## [What to work on]
Of all the lines in the entries below, give again exactly those starting at the line containing "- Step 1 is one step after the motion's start" and ending at the line containing "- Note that", both ends included, and no others.

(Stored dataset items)

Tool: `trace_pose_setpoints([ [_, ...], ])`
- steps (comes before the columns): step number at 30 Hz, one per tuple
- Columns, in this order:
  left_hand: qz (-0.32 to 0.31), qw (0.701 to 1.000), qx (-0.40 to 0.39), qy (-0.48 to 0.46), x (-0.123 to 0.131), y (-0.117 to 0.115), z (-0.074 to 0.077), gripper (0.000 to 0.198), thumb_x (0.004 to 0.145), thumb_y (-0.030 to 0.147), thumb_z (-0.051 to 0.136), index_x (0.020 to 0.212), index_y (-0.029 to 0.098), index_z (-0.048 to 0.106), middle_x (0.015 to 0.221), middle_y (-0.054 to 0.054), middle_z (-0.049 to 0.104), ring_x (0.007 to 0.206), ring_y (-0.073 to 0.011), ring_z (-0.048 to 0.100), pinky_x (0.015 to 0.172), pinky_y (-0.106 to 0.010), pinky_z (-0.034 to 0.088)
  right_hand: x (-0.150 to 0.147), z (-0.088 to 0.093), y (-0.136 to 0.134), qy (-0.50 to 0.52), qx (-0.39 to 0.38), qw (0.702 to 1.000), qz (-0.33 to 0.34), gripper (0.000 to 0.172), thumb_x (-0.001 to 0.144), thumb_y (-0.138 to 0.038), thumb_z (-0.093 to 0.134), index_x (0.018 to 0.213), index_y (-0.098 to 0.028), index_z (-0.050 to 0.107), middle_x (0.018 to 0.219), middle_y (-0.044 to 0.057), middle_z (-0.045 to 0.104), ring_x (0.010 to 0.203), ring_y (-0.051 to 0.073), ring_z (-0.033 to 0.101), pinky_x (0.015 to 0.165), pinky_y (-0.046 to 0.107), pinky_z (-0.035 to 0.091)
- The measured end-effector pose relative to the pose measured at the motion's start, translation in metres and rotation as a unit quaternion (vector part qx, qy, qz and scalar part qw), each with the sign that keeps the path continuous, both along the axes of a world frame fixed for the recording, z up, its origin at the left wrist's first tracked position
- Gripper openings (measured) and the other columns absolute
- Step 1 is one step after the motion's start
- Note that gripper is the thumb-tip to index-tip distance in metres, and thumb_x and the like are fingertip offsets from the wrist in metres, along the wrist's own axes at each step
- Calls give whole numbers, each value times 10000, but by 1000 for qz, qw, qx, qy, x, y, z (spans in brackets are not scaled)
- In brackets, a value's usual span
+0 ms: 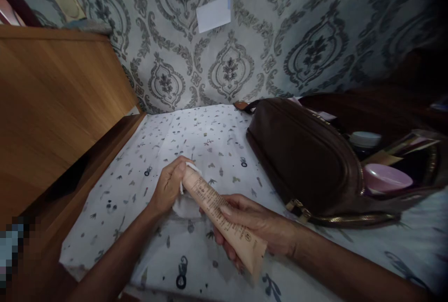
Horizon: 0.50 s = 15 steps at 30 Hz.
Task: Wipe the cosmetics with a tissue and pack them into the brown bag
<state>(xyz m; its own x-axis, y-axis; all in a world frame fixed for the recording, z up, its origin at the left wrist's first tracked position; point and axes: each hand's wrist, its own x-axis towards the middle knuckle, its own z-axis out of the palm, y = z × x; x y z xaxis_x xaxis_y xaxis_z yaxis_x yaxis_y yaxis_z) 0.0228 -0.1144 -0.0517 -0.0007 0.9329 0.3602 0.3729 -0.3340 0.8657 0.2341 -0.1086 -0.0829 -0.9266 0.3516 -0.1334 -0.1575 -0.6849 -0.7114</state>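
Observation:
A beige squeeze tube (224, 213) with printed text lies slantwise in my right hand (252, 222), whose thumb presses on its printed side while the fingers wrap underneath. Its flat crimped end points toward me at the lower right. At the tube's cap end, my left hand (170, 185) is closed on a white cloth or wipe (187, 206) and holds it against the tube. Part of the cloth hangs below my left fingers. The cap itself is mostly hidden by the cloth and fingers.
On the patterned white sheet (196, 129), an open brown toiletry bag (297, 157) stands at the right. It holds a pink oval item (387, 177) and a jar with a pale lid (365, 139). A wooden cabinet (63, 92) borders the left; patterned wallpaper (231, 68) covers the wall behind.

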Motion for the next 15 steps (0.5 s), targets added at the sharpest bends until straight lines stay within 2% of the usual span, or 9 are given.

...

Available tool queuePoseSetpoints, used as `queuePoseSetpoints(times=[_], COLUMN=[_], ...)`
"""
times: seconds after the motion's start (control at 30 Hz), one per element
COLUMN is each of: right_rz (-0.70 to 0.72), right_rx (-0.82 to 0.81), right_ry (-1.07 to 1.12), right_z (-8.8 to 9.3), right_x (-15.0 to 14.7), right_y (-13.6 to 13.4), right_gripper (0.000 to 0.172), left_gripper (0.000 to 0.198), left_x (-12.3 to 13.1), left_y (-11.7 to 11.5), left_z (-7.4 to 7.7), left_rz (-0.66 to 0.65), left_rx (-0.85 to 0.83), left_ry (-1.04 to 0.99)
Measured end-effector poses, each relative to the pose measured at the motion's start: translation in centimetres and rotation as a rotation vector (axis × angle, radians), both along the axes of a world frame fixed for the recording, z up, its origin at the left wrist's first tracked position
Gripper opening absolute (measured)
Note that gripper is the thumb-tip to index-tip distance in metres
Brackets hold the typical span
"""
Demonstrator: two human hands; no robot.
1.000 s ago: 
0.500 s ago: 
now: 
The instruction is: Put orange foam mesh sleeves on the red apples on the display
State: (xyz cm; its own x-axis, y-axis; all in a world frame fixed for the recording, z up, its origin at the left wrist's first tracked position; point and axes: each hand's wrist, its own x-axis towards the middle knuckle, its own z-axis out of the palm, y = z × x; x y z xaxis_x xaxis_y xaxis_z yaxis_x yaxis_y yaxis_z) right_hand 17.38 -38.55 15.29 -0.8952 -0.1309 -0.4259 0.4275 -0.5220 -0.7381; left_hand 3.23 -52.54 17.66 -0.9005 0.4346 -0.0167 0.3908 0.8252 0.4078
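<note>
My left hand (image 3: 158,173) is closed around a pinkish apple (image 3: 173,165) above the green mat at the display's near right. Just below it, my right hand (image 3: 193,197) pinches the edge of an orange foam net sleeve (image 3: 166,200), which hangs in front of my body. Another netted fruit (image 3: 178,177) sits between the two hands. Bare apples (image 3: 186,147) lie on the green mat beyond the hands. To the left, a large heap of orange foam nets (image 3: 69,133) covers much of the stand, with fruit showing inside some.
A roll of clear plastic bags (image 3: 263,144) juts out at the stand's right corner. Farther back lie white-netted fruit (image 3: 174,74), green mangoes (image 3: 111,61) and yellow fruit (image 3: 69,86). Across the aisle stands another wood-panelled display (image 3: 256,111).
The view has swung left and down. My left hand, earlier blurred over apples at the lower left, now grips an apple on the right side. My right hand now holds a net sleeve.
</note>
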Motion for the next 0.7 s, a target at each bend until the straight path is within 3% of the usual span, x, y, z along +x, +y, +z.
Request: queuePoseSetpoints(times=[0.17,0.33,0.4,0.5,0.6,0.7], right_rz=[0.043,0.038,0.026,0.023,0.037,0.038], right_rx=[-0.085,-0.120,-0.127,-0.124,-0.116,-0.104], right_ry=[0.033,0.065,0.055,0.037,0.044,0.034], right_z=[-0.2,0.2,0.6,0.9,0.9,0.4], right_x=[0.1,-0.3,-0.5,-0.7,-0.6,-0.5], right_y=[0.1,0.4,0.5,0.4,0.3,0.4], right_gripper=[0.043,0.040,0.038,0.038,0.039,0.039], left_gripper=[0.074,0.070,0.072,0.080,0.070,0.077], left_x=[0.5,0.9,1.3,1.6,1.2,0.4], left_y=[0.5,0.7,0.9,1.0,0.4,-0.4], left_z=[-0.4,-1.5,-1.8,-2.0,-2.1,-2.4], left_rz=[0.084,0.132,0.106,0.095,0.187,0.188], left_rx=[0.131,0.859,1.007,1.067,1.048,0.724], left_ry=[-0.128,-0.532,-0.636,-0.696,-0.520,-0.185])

## [Reply to the task]
- Step 1 is one step after the motion's start
- Note that gripper is the thumb-tip to index-tip distance in metres, and thumb_x and the like are fingertip offsets from the wrist in metres, along the wrist's own axes at each step

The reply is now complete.